In our ASTU 100 class this week, we read Zeitoun by Dave Eggers. The book follows Abdulrahman Zeitoun, a Syrian-American painter and contractor who lived in New Orleans while Hurricane Katrina stuck in 2005. In the Katrina aftermath, the American Government, without any semblance of due process (to say the least), unjustly incarcerated Zeitoun. His wife Kathy then must go through the very worst of the bureaucratic system to free her husband.
Our discussion in class often address the fact the Eggers is presenting bias towards Zeitoun and his family. He paints him a hero, with the perfect wife and family, who fell from grace at the hands of massive mismanagement following Katrina.
After reading the novel, we found out that Zeitoun has been charged with abusing his wife, and is spending time in prison. We also know that Kathy has left Zeitoun due to his newfound violence.
We have also read Safe Area Gorazde by Joe Sacco, which chronicles the UN designated safe area Gorazde during the Bosnian War through the form of graphic journalism. Unlike Eggers, Sacco is always present in his telling of other’s stories. He draws himself into the narratives he retells, and the reader is consistently reminded of his humanness as we see him engaging with the residents of Gorazde doing daily activities (watching TV, sharing a meal etc.).
This is not the case with Zeitoun. Eggers presence is rarely, if ever, felt in the book, and we are told the book is a work of nonfiction. Eggers makes a clear truth claim through an appeal to his usage of fact at the start of the novel, in an attempt to validate the story of Zeitoun and his family. Although the new of Zeitoun’s abuse does not logistically conflict with the novel, Eggers’ narrative relied on Zeitoun’s portrayal as a hero, husband and family man. This new information challenges not the story itself, but rather the narrative painted by Eggers that possibly cause the reader to sympathize with Zeitoun and his extreme and unjust hardship.
Perhaps, if Eggers, like Sacco, had situated himself in the book, the news of Zeitoun’s abuse would be less disruptive to the novel overall. As readers, we often consume information without taking note of the careful construction through which it is presented. In the case of Safe Area Gorazde, Sacco goes to lengths to show where his information is coming from. He is up front with the subjectivity, and how it may possibly affect the stories being told.
The fact that Eggers’ voice is absent from the story is only problematic because his narrative has been challenged by new information he was unaware of.
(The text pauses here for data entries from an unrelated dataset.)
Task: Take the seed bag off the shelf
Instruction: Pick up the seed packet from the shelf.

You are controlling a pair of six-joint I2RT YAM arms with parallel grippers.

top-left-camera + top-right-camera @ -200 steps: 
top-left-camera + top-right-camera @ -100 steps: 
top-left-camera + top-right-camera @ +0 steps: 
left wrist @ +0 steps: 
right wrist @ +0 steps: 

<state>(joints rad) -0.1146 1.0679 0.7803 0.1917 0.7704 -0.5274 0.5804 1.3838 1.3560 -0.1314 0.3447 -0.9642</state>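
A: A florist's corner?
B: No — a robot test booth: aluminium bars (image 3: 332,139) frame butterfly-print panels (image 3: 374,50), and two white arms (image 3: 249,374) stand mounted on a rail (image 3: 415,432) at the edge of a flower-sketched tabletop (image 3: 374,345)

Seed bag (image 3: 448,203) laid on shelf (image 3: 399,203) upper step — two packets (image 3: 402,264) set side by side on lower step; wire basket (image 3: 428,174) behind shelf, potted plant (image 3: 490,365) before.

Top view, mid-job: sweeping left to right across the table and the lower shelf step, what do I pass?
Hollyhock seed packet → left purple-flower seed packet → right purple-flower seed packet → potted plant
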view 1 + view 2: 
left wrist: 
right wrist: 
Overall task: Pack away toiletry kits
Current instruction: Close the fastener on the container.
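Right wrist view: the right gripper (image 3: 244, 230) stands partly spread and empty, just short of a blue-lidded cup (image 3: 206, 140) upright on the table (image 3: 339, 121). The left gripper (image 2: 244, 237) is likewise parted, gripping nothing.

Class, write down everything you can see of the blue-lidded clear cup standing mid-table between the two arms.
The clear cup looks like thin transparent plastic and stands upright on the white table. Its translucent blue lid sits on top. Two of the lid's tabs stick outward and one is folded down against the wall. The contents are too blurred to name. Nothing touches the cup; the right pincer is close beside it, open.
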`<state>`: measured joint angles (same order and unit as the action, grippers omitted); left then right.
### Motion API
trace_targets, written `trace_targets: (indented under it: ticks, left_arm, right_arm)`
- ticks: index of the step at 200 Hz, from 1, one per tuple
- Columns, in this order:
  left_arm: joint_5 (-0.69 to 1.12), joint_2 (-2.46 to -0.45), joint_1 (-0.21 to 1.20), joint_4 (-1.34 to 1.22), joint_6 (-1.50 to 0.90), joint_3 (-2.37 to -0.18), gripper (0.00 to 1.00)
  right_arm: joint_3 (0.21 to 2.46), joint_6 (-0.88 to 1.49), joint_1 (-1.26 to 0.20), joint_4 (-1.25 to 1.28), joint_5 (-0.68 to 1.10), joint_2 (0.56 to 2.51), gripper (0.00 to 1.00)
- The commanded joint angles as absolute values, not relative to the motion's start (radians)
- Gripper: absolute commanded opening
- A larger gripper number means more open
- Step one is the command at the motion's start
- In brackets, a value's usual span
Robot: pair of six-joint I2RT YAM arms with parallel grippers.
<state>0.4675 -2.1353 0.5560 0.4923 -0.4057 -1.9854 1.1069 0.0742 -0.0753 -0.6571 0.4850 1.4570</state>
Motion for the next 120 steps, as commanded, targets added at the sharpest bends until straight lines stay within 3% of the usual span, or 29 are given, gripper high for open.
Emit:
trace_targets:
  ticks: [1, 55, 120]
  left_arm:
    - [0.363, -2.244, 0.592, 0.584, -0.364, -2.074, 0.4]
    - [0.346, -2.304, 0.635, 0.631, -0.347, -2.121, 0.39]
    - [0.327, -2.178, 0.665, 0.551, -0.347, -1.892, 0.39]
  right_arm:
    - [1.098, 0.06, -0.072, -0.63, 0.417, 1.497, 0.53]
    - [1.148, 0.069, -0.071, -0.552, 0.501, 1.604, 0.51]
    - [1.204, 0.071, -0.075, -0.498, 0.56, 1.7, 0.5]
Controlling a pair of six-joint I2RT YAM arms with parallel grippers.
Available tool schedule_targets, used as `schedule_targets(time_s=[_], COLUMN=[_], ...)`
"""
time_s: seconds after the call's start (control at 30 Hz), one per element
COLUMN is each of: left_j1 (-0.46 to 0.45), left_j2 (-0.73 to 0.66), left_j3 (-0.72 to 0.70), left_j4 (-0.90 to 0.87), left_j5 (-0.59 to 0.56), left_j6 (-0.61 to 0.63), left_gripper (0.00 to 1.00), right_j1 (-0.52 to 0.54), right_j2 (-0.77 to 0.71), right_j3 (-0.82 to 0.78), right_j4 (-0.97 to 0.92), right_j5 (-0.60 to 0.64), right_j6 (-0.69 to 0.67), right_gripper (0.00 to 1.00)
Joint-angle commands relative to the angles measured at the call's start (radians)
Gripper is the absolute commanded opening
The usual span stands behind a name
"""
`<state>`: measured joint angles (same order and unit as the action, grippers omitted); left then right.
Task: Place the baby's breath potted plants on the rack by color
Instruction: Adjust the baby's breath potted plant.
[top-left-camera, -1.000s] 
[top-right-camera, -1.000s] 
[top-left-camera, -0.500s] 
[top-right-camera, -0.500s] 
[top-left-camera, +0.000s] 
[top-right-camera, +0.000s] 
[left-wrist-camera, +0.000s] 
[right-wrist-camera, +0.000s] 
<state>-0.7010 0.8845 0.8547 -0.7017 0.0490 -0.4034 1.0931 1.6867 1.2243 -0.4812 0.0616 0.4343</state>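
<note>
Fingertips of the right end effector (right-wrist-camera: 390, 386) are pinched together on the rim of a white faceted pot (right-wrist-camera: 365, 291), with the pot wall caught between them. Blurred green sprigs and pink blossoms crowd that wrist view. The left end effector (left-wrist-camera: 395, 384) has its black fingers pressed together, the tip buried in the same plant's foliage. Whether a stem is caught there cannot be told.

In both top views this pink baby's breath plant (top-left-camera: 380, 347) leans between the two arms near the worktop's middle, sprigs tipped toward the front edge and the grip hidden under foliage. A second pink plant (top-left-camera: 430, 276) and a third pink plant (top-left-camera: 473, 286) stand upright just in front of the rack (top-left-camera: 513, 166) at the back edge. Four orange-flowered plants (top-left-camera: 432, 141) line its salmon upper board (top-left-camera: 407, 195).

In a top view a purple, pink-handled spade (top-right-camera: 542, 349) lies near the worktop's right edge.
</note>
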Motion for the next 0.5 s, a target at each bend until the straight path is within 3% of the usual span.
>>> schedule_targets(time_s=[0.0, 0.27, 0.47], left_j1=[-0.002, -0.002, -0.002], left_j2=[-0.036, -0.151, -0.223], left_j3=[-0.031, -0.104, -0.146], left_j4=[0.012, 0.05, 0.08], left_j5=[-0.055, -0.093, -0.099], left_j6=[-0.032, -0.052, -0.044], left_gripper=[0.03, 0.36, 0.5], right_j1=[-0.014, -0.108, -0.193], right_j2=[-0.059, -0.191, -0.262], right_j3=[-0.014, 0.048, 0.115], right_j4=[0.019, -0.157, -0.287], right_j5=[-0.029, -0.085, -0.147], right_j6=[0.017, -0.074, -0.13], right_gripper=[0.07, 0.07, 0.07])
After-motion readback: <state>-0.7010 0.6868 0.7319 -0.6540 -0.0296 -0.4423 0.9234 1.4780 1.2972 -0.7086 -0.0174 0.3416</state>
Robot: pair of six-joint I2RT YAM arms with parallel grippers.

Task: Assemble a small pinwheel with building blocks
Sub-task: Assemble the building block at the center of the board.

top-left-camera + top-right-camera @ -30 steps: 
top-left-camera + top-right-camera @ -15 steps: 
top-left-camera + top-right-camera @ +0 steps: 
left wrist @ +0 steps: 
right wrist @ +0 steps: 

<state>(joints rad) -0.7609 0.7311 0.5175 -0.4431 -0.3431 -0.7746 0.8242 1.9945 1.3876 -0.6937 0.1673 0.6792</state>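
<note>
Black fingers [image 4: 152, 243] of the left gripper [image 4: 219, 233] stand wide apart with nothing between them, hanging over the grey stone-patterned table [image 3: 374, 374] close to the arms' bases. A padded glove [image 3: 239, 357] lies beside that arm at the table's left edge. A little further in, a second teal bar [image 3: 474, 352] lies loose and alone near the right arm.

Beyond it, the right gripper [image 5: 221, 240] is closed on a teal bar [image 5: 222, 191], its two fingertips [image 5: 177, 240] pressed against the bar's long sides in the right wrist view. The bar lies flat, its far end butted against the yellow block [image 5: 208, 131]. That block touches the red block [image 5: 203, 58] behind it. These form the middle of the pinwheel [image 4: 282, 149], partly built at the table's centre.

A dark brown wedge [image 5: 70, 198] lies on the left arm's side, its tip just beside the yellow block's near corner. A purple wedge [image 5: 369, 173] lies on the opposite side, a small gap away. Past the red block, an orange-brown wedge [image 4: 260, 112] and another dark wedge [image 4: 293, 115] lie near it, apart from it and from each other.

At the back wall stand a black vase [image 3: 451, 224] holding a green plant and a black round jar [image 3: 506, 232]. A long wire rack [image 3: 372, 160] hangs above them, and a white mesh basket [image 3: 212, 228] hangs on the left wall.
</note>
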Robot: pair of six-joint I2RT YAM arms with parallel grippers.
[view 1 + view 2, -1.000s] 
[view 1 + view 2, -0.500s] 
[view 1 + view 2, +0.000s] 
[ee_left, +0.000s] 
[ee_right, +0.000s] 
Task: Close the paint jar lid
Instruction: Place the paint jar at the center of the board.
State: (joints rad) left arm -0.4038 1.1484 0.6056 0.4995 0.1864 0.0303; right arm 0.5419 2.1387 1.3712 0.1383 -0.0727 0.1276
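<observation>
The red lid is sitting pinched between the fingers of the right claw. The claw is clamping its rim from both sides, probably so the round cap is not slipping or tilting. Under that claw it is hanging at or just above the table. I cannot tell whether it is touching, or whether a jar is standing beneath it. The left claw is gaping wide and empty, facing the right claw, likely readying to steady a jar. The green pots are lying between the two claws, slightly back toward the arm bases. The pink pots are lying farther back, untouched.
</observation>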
If the reader was more involved in the actual presentation of Zeitoun, and was involved in the development of Eggers positionality in presenting Zeitoun’s story, the portrayal of Zeitoun may have come across as less idealistic, and the news of his abuse could have been taken into consideration as a potential result of his incarceration, rather than contrasting the narrative and the truth claim that Eggers made at the beginning of the novel.